Retype each line below precisely.
BEGIN
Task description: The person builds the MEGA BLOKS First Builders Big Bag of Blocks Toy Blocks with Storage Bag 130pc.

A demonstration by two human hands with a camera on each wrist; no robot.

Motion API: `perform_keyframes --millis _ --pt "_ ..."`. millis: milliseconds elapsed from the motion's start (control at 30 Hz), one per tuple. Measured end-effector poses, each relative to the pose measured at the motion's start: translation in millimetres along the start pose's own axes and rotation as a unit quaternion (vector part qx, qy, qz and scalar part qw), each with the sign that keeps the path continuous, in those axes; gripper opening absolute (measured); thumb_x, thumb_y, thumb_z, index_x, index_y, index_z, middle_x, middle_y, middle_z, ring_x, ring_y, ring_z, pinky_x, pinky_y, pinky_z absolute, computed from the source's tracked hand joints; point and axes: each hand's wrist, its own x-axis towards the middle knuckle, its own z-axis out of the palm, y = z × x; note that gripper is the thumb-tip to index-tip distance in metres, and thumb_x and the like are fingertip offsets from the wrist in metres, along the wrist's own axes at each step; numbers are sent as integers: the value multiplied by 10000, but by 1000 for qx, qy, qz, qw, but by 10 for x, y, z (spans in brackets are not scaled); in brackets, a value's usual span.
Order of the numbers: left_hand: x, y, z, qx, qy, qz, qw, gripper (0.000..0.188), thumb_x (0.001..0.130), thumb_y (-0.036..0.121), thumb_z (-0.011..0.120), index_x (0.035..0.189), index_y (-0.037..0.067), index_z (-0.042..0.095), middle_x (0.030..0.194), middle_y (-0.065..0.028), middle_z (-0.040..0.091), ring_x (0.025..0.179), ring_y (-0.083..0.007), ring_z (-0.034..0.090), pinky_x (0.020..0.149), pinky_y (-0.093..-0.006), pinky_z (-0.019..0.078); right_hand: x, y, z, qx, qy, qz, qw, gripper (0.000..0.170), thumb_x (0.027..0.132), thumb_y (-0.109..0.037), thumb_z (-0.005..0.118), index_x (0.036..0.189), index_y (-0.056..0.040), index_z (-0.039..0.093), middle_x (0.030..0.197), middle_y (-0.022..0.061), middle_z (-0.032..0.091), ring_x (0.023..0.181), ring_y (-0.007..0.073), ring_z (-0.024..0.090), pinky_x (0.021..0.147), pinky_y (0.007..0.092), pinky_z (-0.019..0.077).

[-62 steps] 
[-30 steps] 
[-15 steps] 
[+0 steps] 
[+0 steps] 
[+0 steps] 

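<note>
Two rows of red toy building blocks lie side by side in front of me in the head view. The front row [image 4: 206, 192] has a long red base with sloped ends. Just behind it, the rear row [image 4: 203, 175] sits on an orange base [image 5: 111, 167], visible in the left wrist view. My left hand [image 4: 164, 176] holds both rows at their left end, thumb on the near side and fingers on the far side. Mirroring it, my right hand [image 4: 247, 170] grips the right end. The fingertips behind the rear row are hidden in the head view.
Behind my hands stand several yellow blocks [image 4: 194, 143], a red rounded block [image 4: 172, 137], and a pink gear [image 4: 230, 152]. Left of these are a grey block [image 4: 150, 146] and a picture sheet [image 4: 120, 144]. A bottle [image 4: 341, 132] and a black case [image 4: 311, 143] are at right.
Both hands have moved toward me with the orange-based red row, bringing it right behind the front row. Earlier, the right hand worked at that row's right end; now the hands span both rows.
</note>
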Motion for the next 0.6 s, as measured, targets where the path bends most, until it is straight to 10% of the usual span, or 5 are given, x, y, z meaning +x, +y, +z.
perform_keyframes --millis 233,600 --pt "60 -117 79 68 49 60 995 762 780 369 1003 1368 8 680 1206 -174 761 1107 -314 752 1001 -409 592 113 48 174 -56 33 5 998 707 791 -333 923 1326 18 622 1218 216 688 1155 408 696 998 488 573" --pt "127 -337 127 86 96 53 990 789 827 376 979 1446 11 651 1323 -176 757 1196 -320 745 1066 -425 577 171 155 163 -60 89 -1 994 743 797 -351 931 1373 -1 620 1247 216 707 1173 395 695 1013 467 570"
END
- ANSWER TO THIS PROBLEM
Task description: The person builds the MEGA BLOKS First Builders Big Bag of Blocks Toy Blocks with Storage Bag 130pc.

A demonstration by two human hands with a camera on each wrist; no robot.

Motion API: `perform_keyframes --millis _ --pt "_ ..."`. millis: milliseconds elapsed from the motion's start (control at 30 Hz), one per tuple. Measured end-effector poses, each relative to the pose measured at the motion's start: translation in millimetres along the start pose's own axes and rotation as a unit quaternion (vector part qx, qy, qz and scalar part qw), each with the sign that keeps the path continuous, in those axes; gripper opening absolute (measured); thumb_x, thumb_y, thumb_z, index_x, index_y, index_z, middle_x, middle_y, middle_z, ring_x, ring_y, ring_z, pinky_x, pinky_y, pinky_z absolute, computed from the source's tracked hand joints; point and axes: each hand's wrist, its own x-axis towards the middle knuckle, its own z-axis out of the palm, y = z × x; note that gripper is the thumb-tip to index-tip distance in metres, and thumb_x and the like are fingertip offsets from the wrist in metres, along the wrist's own axes at each step; numbers are sent as integers: the value multiplied by 10000, but by 1000 for qx, qy, qz, qw, but by 10 for x, y, z (spans in brackets are not scaled); in brackets, a value's usual span.
Order of the numbers: left_hand: x, y, z, qx, qy, qz, qw, gripper (0.000..0.188), thumb_x (0.001..0.130), thumb_y (-0.036..0.121), thumb_z (-0.011..0.120), index_x (0.035..0.189), index_y (-0.037..0.067), index_z (-0.042..0.095), middle_x (0.030..0.194), middle_y (-0.065..0.028), middle_z (-0.040..0.091), ring_x (0.025..0.179), ring_y (-0.083..0.007), ring_z (-0.034..0.090), pinky_x (0.020..0.149), pinky_y (-0.093..-0.006), pinky_z (-0.019..0.078); right_hand: x, y, z, qx, qy, qz, qw, gripper (0.000..0.170), thumb_x (0.027..0.132), thumb_y (-0.109..0.037), thumb_z (-0.005..0.118), index_x (0.036..0.189), index_y (-0.056..0.040), index_z (-0.039..0.093), middle_x (0.030..0.197), middle_y (-0.022..0.061), middle_z (-0.032..0.091), ring_x (0.023..0.181), ring_y (-0.007..0.073), ring_z (-0.024..0.090), pinky_x (0.021..0.147), pinky_y (0.007..0.092), pinky_z (-0.019..0.077).

[-62 steps] 
[-30 steps] 
[-15 steps] 
[+0 steps] 
[+0 steps] 
[+0 steps] 

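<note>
Two rows of red toy building blocks lie side by side in front of me in the head view. The front row [image 4: 206, 192] has a long red base with sloped ends. Just behind it, the rear row [image 4: 203, 175] sits on an orange base [image 5: 111, 167], visible in the left wrist view. My left hand [image 4: 164, 176] holds both rows at their left end, thumb on the near side and fingers on the far side. Mirroring it, my right hand [image 4: 247, 170] grips the right end. The fingertips behind the rear row are hidden in the head view.
Behind my hands stand several yellow blocks [image 4: 194, 143], a red rounded block [image 4: 172, 137], and a pink gear [image 4: 230, 152]. Left of these are a grey block [image 4: 150, 146] and a picture sheet [image 4: 120, 144]. A bottle [image 4: 341, 132] and a black case [image 4: 311, 143] are at right.
Both hands have moved toward me with the orange-based red row, bringing it right behind the front row. Earlier, the right hand worked at that row's right end; now the hands span both rows.
</note>
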Motion for the next 0.6 s, as measured, targets where the path bends most, until it is straight to 10% of the usual span, or 5 are given, x, y, z meaning +x, +y, +z.
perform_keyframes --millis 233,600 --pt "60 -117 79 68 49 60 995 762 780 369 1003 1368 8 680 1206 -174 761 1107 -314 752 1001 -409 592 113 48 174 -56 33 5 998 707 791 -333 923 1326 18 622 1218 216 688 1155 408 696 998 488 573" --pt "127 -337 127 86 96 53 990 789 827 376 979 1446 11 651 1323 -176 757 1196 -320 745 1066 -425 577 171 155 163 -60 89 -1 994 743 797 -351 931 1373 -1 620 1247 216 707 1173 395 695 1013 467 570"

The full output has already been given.